Context
A dense dataset holds valuable signal, but it is scattered across too many rows to read in a plain table. This project turns that raw data into a visual exploration tool — a multi-page dashboard with cross-filters — and pairs it with a guided narrative for stakeholders who have two minutes, not twenty.
The working dataset is daily stock-market data (Alpha Vantage / yfinance): prices, volume, and returns across a basket of tickers and sectors. The same structure applies just as well to the Olist Brazilian e-commerce dataset (orders, categories, regions) if a commerce angle is preferred.
Business Problem
Which segments drove performance over the period, and how do they compare on risk and return?
Concretely, for the market dataset: which sectors and tickers led returns, how did volatility differ across them, and where did the unexpected moves happen?
Architecture
The pipeline stays deliberately flat: extraction and cleaning happen in Python, the BI tool consumes a clean processed CSV rather than doing transformation work of its own, and the dashboard is the only consumer-facing artifact. Staging the raw extracts in AWS S3 is an optional step that would open the door to scheduled refreshes.
Data Source
- Source: Alpha Vantage API / yfinance (daily stock-market data). Alternative: the Olist public e-commerce dataset.
- Storage: flat CSV extracts, versioned under data/, loaded into Tableau Public / Power BI.
- Volume: tens of thousands of rows — multiple tickers across several years of daily bars.
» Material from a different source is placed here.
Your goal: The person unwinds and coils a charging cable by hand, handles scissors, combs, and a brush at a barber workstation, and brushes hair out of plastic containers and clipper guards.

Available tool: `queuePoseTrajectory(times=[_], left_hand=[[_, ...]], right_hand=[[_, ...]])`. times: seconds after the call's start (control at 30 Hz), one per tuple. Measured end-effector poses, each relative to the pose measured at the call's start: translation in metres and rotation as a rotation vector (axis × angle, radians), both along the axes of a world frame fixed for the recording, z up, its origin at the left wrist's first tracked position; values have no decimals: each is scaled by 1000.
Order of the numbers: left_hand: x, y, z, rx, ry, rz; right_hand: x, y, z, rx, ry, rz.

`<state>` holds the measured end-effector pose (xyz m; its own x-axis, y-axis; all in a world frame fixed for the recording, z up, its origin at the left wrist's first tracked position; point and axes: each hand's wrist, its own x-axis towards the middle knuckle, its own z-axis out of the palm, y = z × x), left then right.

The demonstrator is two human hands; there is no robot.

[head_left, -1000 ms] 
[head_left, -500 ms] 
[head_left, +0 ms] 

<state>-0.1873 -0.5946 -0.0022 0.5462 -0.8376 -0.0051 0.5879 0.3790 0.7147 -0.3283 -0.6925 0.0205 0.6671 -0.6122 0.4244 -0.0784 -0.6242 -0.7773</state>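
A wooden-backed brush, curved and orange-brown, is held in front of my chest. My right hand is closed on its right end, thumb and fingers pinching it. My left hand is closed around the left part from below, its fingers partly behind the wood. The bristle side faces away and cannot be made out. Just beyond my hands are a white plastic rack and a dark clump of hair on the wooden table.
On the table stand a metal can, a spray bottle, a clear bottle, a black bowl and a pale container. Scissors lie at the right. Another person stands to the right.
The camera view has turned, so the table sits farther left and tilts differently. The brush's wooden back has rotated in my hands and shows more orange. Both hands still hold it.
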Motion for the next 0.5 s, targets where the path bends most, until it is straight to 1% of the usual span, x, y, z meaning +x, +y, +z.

- Key fields: still being finalized alongside the ticker basket — expected to be date, ticker, sector, open, close, volume and daily_return.
- Known limitations: survivorship bias in the ticker basket, split and dividend adjustments still to verify, and rate limits on the free API tiers.
Methodology
The project follows the CRISP-DM framework:
- Business Understanding — define the question (segment performance and risk) before opening any tool.
- Data Understanding — pull the extracts from Alpha Vantage / yfinance, profile coverage, and spot gaps.
- Data Preparation — clean nulls and outliers, standardize categories and sectors, and engineer fields: daily return, moving averages, volatility.
- Modeling / Analysis — build the dashboard: an overview page plus per-segment deep-dive pages, wired together with cross-filters.
- Evaluation — pressure-test the insights against the numbers and record the top three takeaways.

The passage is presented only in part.